### Try it
For the data below, restate word for word only the lines from the line containing "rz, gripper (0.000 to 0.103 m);" through the line containing "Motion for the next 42", both ends included.

### Excerpts from a dataset
++++++++
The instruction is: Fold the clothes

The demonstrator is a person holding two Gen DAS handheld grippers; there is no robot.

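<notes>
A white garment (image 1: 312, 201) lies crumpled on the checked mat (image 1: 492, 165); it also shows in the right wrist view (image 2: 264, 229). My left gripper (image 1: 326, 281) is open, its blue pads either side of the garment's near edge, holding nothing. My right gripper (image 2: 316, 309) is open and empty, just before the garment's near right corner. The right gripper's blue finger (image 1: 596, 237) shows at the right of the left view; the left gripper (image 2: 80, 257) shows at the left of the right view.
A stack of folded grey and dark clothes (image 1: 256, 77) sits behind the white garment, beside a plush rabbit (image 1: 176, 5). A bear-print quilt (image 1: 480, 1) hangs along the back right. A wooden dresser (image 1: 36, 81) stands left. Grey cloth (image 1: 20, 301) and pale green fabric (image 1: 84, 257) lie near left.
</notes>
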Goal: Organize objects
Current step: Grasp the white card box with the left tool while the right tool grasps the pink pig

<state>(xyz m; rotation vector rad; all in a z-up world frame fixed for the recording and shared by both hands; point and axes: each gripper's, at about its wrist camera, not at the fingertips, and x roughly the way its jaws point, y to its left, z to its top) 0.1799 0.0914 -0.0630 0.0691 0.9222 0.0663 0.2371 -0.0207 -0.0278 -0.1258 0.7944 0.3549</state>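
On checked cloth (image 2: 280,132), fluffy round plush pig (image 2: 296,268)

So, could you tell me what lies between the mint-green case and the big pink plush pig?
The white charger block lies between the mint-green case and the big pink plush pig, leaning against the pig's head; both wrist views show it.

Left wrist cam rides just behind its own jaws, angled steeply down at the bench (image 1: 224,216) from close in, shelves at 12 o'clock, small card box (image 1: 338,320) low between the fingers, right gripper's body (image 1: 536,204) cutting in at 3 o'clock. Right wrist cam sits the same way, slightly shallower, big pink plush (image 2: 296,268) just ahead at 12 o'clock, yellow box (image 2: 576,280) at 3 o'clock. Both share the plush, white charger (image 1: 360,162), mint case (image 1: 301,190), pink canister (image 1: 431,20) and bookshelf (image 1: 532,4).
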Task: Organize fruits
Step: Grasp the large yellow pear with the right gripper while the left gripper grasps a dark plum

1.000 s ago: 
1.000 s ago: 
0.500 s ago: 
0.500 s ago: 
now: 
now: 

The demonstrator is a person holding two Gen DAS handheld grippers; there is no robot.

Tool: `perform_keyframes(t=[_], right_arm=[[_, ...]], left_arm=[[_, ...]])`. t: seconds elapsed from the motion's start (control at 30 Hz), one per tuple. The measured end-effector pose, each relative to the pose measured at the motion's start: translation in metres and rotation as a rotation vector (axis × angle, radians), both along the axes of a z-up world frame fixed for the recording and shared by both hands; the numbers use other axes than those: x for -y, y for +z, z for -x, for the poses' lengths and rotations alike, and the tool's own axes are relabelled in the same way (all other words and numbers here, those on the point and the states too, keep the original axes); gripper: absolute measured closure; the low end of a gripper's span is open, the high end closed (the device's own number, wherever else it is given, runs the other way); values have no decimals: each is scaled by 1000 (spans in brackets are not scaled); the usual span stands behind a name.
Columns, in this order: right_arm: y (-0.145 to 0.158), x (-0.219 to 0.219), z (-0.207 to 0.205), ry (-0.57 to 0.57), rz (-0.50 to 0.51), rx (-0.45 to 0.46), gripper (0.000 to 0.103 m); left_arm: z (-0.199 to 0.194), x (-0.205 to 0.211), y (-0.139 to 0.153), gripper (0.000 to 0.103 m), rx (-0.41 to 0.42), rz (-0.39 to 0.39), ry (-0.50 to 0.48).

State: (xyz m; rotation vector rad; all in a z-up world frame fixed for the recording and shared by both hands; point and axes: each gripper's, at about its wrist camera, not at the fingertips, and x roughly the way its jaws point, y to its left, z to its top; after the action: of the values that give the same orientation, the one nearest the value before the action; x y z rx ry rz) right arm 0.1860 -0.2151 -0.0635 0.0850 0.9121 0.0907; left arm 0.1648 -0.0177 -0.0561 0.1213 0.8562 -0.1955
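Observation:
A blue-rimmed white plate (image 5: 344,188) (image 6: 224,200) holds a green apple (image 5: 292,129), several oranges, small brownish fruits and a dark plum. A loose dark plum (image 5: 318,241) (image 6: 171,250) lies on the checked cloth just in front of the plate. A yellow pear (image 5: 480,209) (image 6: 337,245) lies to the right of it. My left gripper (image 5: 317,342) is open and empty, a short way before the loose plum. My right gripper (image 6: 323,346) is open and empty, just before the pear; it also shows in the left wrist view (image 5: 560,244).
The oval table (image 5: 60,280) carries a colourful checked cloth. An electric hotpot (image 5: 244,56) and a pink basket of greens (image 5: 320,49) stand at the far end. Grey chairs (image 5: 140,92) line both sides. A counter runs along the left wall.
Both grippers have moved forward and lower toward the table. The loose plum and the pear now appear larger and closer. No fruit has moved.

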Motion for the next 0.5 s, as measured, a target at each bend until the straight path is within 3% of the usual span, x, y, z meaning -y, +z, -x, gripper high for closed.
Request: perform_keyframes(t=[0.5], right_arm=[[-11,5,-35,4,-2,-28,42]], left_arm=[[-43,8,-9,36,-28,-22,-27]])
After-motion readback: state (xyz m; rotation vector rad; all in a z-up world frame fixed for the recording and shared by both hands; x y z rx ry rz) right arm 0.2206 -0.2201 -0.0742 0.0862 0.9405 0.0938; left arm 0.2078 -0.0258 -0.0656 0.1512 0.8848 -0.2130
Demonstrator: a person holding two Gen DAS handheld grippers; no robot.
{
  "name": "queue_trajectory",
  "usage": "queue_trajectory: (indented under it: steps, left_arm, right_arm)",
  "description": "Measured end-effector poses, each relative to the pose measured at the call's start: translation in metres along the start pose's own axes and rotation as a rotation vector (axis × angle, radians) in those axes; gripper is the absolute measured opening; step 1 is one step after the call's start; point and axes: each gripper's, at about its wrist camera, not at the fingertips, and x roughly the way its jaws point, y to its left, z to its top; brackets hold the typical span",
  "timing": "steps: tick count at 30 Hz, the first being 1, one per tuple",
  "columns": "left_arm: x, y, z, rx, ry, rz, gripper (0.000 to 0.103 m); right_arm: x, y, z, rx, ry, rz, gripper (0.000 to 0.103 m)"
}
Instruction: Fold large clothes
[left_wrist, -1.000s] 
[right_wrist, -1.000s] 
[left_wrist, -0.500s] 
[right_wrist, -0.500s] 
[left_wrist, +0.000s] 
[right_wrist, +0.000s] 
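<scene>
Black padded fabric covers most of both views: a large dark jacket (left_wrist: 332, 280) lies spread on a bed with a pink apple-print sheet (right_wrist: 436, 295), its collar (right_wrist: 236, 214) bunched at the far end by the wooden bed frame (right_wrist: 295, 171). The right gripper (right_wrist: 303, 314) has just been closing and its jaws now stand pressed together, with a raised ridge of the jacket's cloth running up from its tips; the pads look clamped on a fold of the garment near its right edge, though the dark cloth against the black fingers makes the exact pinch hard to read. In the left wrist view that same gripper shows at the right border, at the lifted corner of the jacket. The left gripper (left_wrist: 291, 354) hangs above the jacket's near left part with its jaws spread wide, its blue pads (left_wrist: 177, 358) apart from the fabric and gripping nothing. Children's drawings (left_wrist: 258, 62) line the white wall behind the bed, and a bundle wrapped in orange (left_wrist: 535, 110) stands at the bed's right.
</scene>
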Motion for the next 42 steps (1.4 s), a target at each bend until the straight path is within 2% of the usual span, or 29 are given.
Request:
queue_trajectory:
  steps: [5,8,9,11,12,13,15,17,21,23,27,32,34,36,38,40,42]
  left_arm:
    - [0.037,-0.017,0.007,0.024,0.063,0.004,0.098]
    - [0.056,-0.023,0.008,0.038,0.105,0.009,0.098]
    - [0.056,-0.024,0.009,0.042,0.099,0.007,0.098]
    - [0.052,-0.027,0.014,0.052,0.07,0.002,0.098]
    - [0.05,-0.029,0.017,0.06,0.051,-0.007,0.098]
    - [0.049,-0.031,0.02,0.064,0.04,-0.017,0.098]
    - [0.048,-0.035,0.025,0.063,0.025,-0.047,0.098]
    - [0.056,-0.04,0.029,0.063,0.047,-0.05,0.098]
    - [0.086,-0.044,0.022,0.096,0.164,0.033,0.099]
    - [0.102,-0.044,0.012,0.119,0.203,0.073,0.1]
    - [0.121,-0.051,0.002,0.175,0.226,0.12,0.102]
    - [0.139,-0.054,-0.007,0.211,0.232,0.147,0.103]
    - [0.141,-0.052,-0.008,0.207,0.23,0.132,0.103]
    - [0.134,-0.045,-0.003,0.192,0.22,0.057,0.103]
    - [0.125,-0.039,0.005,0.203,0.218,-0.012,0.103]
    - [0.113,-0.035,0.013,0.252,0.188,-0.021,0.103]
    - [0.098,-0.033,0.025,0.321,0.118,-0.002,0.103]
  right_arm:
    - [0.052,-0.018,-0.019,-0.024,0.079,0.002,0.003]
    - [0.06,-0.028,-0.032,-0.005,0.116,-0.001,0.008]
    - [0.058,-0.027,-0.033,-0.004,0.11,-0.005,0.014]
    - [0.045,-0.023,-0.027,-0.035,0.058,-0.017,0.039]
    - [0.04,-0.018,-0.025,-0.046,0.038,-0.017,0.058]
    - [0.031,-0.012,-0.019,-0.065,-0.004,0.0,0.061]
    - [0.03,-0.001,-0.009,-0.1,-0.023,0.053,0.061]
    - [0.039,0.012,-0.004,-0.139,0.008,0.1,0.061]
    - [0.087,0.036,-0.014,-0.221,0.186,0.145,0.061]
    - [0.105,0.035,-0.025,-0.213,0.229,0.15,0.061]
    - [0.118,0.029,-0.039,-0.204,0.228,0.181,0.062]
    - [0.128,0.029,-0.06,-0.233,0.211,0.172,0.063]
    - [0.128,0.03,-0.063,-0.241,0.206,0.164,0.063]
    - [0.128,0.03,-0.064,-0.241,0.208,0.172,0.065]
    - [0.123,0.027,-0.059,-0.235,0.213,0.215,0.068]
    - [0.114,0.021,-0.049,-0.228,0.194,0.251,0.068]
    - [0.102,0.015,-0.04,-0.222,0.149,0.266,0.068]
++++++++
### Expected answer
  "columns": "left_arm: x, y, z, rx, ry, rz, gripper (0.000 to 0.103 m); right_arm: x, y, z, rx, ry, rz, gripper (0.000 to 0.103 m)"
}
Instruction: Fold large clothes
[left_wrist, -1.000s] 
[right_wrist, -1.000s] 
[left_wrist, -0.500s] 
[right_wrist, -0.500s] 
[left_wrist, +0.000s] 
[right_wrist, +0.000s] 
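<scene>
Black padded fabric covers most of both views: a large dark jacket (left_wrist: 332, 280) lies spread on a bed with a pink apple-print sheet (right_wrist: 436, 295), its collar (right_wrist: 236, 214) bunched at the far end by the wooden bed frame (right_wrist: 295, 171). The right gripper (right_wrist: 303, 314) has just been closing and its jaws now stand pressed together, with a raised ridge of the jacket's cloth running up from its tips; the pads look clamped on a fold of the garment near its right edge, though the dark cloth against the black fingers makes the exact pinch hard to read. In the left wrist view that same gripper shows at the right border, at the lifted corner of the jacket. The left gripper (left_wrist: 291, 354) hangs above the jacket's near left part with its jaws spread wide, its blue pads (left_wrist: 177, 358) apart from the fabric and gripping nothing. Children's drawings (left_wrist: 258, 62) line the white wall behind the bed, and a bundle wrapped in orange (left_wrist: 535, 110) stands at the bed's right.
</scene>
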Motion for the next 42 steps (1.4 s), a target at each bend until the straight path is within 2% of the usual span, or 29 are given.

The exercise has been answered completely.